ROMA, COLLI PORTUENSI – Antonio Anzilotti De Nitto mette ancora una volta sotto i riflettori “Radici” per la rassegna di teatro sperimentale “SperimentArti”, andato in scena da venerdì 7 fino a domenica 9 febbraio presso il Centro Culturale Artemia con la direzione artistica di Maria Paola Canepa. Un emozionante e coinvolgente monologo che ruota attorno ad un punto di vista estremo rispetto al tema della “diversità”, che è quello del Nazifascismo, sottilmente messo a confronto con i nostri tempi.
Lo spettacolo si articola in tre monologhi da cui riaffiorano frammenti di vita dimenticati: un uomo che trova il coraggio di raccontare la propria omosessualità senza vergogna; un pugile originale, dal talento unico e dalla vitalità di fuoco e, infine, un ragazzo con disturbi psichiatrici che è stanco di stare solo. Un viaggio intimo e storico che esplora il vissuto di tre uomini in tre storie collegate tra loro. Tuttavia, il fil rouge che collega i tre racconti è la “diversità”, e per raccontarla viene utilizzato un punto di vista estremo, tipico del periodo storico di riferimento, che è quello della Seconda Guerra Mondiale, in cui il diverso è stato oggetto di ghettizzazione, deportazione e sterminio. Lo spettacolo diviene quindi messa in scena di una realtà che si ripete, spunto di riflessione e specchio di una società contemporanea che ancora non riesce a far proprio il principio di uguaglianza e di rispetto verso la dignità della vita di ogni singolo essere umano. A tal proposito l’attore, autore e regista Antonio Anzilotti De Nitto commenta: «Non riesco a trovare nessuna risposta, nemmeno dentro di me, rispetto a quanto ancora accade, soprattutto quando sul calendario leggo che siamo nel 2025…rimango incredulo».
L’opera racchiude estratti e testimonianze che a scuola purtroppo non si imparano, come ad esempio storie relative ad altri tipi di “diversità” di cui non si parla molto (i campi di sterminio per gli omosessuali e i test delle prime camere a gas sperimentate su pazienti deportati dagli ospedali psichiatrici, per citarne un paio). Qui affiora anche la grande sensibilità ed empatia di Antonio Anzilotti De Nitto, che nella vita è anche psicologo, il quale dichiara: «ciò che mi colpisce di questi tre personaggi è la potenza vitale all’interno di un contesto mortifero come quello della guerra. Al di là del contesto drammatico c’è molta vita».

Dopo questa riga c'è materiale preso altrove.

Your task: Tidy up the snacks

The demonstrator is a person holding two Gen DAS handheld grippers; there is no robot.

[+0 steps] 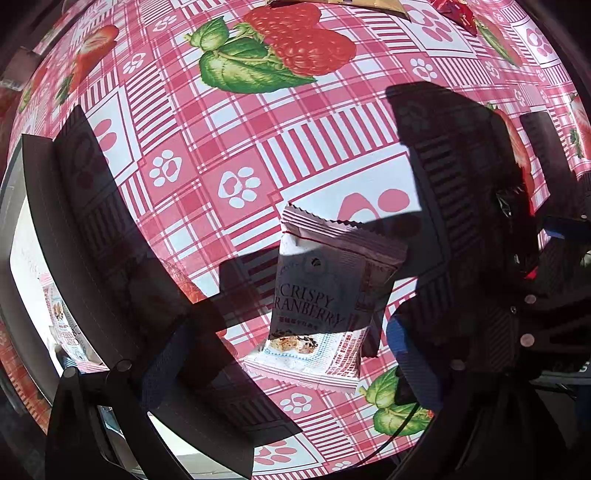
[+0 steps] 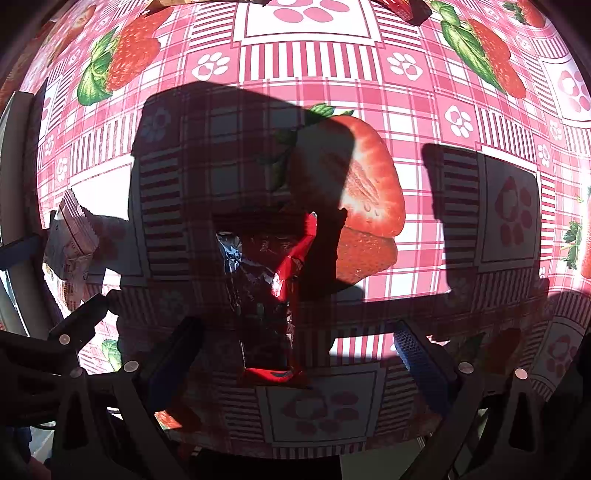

“Radici” è emerso nel 2019 dalla mente e dal cuore del suo autore e lo stesso attore spiega come nel tempo, la possibilità di metterlo in scena sia stata la vera palestra affinché l’opera crescesse con lui, e ancora racconta durante l’intervista del podcast “Raccontando di” by Sissi Corrado, montata coinvolgendo anche il pubblico nella mezz’ora dopo lo spettacolo di sabato 8 febbraio: «Ho fatto in modo che l’opera crescesse con me anche per non cadere nella noia, l’improvvisazione è necessaria». Di fatto, la peculiarità registica di questa messa in scena è data dalla capacità di Antonio Anzilotti De Nitto di passare da un personaggio ad un altro con una liquidità ed una naturalezza tipiche solamente di chi studia e chi sceglie di prendere come gioco il lavoro dell’attore. Sappiamo benissimo che la traduzione del verbo “recitare” in inglese è “to play”, proprio perché, con grande serietà – intesa come dedizione – l’attore dovrebbe entrare ogni volta in contatto con il suo bambino interiore affinché possa far emergere tutta la creatività necessaria che possa dar luogo all’improvvisazione, al teatro, che diventa vita pulsante sotto i riflettori. Non a caso, grazie a questa azione catartica, Anzilotti De Nitto racconta come riesca a sentirsi del tutto centrato e in pace con sé stesso a sipario chiuso: «posso addormentarmi serenamente, mi sento davvero centrato» dice mentre fuma la sua sigaretta fuori dal teatro, e aggiunge sorridendo: «ma la vera sfida è centrarsi anche prima dello spettacolo e nella vita di tutti i giorni».